PROBLEM:
From the entries, copy each line that includes "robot".

────────

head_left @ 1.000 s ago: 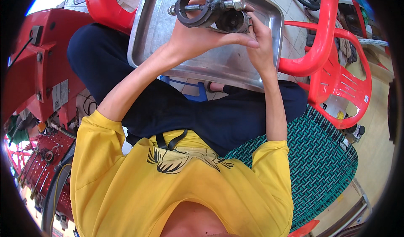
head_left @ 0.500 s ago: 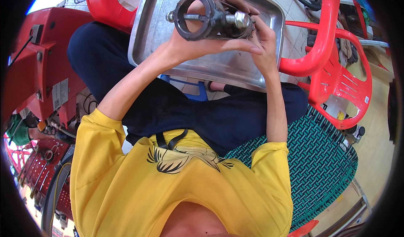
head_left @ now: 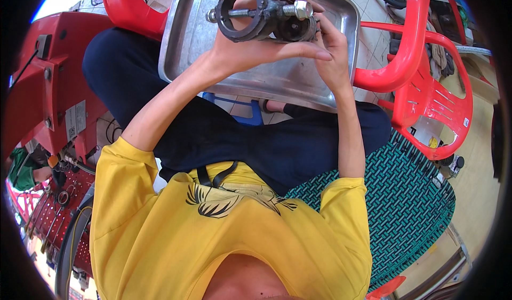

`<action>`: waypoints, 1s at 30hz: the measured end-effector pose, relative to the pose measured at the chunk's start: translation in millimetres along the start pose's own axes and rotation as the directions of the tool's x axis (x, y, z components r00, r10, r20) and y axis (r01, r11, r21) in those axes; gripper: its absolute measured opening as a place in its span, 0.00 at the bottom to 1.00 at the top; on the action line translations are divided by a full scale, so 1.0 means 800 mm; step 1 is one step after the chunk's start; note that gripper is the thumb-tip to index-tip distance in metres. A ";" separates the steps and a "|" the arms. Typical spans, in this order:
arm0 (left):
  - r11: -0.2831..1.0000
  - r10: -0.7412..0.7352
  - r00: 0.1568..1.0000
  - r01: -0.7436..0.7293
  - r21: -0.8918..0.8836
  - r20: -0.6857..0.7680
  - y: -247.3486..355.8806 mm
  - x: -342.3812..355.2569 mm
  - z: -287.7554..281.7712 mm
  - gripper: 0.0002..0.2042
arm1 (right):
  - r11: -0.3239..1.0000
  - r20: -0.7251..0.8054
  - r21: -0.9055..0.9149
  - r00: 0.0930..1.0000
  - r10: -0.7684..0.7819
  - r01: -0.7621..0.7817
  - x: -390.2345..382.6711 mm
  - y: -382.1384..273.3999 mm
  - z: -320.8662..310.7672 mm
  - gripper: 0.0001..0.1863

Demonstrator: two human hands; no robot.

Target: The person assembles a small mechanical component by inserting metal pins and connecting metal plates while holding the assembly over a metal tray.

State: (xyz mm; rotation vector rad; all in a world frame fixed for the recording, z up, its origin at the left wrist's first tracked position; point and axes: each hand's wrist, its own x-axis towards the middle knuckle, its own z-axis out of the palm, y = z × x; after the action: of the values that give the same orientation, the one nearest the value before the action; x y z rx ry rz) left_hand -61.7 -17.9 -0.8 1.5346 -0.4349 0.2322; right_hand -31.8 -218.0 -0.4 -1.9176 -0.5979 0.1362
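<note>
My left hand [head_left: 234,54] grips a dark steel clamp assembly [head_left: 246,30] from below, its fingers round the back and its thumb stretched across the front toward the right. A threaded bolt [head_left: 240,13] crosses the large ring and ends in a shiny hex head [head_left: 302,10]; a smaller hollow cylinder [head_left: 294,29] sits at the right of the ring. My right hand [head_left: 333,60] is curled on the right end of the assembly, touching my left thumb, with some fingertips hidden. Both hands are over a stainless steel tray [head_left: 181,44].
Red plastic chairs [head_left: 432,105] surround the tray, with a blue stool [head_left: 240,113] below. A red machine [head_left: 64,81] stands at left, beside a co-worker's green-clad part [head_left: 22,172] and a red perforated rack [head_left: 64,214]. A green woven seat [head_left: 394,220] is at lower right.
The assembly dipped and tilted slightly, then rose again, both hands still on it. At far left the co-worker's green-clad part and hand came into view and shifted.
</note>
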 end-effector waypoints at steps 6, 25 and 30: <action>0.999 0.030 0.999 -0.028 0.036 -0.045 0.002 0.005 -0.003 0.27 | 0.995 -0.015 0.076 0.998 -0.063 0.064 0.001 -0.004 0.004 0.13; 0.810 -0.565 0.808 0.506 -0.296 -0.167 0.044 0.033 -0.022 0.13 | 0.890 -0.147 -0.442 0.969 -0.200 0.116 0.006 -0.014 -0.001 0.11; 0.697 -0.622 0.779 0.506 -0.509 -0.078 0.027 0.031 -0.018 0.13 | 0.877 -0.141 -0.471 0.973 -0.183 0.097 0.007 -0.015 0.002 0.13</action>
State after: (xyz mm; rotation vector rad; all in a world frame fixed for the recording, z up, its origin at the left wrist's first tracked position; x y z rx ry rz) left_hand -46.5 -6.2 29.1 1.0740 0.1998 -0.1701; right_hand -31.9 -210.4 10.8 -2.3040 -0.6871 -0.3011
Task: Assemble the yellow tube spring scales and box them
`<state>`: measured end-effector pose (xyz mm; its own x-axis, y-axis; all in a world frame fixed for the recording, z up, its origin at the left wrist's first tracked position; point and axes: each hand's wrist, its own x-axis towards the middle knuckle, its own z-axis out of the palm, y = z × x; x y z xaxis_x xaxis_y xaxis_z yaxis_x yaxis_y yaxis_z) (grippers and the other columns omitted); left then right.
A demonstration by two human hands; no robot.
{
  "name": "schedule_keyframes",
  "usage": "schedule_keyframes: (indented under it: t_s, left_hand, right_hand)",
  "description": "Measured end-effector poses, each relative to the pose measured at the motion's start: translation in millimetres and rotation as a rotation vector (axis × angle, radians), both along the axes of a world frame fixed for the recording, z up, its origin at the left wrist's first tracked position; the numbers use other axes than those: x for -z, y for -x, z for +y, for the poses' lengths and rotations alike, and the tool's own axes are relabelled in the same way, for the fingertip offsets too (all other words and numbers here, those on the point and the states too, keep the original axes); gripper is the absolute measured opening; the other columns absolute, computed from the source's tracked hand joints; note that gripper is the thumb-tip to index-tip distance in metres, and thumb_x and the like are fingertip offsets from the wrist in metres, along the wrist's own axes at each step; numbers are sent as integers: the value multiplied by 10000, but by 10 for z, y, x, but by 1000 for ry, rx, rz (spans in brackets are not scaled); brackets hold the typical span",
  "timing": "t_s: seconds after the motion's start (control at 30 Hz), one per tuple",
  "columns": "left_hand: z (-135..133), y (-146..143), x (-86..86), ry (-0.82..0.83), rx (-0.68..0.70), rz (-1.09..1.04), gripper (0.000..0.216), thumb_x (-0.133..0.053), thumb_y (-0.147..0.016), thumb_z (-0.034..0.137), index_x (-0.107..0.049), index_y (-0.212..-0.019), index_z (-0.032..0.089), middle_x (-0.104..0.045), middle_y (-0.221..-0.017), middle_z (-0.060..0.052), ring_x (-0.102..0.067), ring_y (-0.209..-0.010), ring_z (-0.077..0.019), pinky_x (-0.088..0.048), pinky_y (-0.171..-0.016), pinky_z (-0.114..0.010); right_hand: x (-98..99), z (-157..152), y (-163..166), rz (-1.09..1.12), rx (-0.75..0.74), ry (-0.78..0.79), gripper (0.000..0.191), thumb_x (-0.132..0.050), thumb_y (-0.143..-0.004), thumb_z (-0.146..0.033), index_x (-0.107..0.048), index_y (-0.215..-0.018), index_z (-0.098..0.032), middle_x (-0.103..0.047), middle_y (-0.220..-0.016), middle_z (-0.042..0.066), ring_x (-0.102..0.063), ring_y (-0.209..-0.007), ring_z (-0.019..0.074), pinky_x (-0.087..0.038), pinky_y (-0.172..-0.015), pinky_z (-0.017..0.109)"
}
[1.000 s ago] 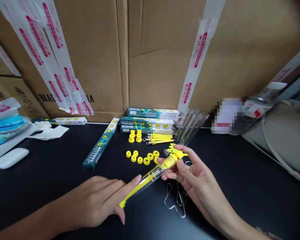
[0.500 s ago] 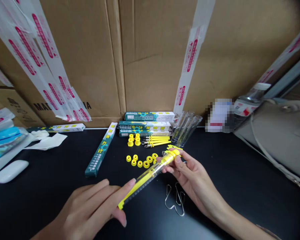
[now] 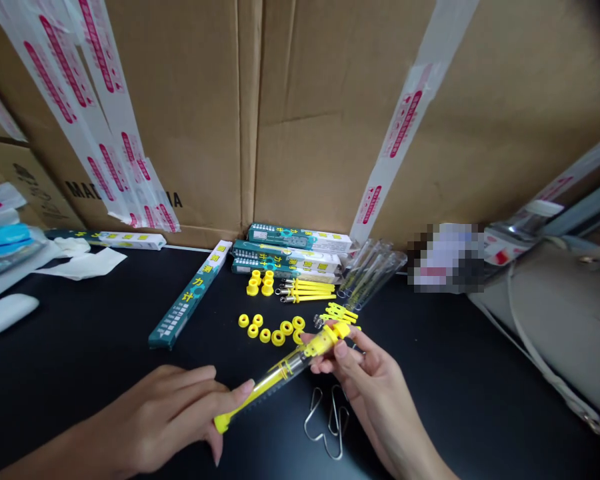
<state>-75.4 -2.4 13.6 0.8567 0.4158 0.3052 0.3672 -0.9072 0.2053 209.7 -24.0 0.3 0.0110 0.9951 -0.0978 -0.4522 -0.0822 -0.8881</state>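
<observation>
A clear tube with a yellow scale and yellow cap, a spring scale [image 3: 285,370], slants between both hands above the black table [image 3: 80,333]. My left hand [image 3: 170,413] pinches its lower yellow end between thumb and forefinger. My right hand [image 3: 360,373] grips the upper yellow cap end with its fingertips. Just beyond lie several yellow rings [image 3: 270,328], yellow rods with springs [image 3: 307,290], two yellow caps [image 3: 260,283] and small yellow hook pieces [image 3: 343,312]. Bent wire hooks [image 3: 327,420] lie under my right hand.
Green and white boxes [image 3: 290,250] are stacked at the back, one long box [image 3: 190,293] lies slanted to the left, another [image 3: 115,238] at far left. Clear tubes [image 3: 373,270] lean beside the stack. Taped cardboard cartons [image 3: 305,113] form the back wall. A white mouse [image 3: 5,313], tissue [image 3: 80,263] and grey bag [image 3: 570,313] flank.
Both hands and the spring scale have shifted slightly left and lower in view as the camera moved. Grips look the same.
</observation>
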Motion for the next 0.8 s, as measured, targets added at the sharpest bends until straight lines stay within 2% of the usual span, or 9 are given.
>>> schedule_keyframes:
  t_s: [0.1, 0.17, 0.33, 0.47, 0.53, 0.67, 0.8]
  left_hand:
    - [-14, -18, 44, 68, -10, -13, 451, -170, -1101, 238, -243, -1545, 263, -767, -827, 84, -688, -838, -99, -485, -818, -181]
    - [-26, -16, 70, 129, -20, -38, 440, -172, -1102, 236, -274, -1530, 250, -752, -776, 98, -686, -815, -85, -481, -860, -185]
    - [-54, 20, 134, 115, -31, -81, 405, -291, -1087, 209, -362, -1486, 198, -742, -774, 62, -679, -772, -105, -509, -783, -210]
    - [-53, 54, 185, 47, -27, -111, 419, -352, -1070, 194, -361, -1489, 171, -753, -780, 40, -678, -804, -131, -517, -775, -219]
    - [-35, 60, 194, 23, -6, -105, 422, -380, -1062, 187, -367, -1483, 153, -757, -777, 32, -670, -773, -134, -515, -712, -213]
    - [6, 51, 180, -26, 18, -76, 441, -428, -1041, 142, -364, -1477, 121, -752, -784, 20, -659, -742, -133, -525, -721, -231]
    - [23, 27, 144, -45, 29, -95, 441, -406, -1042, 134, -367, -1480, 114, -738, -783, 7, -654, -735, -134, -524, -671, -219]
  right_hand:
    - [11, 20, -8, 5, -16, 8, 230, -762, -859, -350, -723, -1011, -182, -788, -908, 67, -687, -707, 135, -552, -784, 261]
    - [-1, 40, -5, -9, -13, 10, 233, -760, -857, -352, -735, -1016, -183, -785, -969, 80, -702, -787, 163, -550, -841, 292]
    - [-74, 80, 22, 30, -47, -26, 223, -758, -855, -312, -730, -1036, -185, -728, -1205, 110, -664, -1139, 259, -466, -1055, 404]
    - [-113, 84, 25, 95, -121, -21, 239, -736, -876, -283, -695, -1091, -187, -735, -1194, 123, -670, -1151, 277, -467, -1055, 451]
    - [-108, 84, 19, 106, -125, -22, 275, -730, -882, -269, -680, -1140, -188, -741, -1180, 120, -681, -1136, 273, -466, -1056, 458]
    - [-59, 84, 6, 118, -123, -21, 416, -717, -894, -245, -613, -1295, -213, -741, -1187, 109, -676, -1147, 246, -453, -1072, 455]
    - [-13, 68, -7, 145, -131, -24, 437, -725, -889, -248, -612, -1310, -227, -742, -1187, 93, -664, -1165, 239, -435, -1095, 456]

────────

SOLVED EXERCISE:
Demonstrator: two human hands; no robot.
A demonstration by two human hands; no robot.

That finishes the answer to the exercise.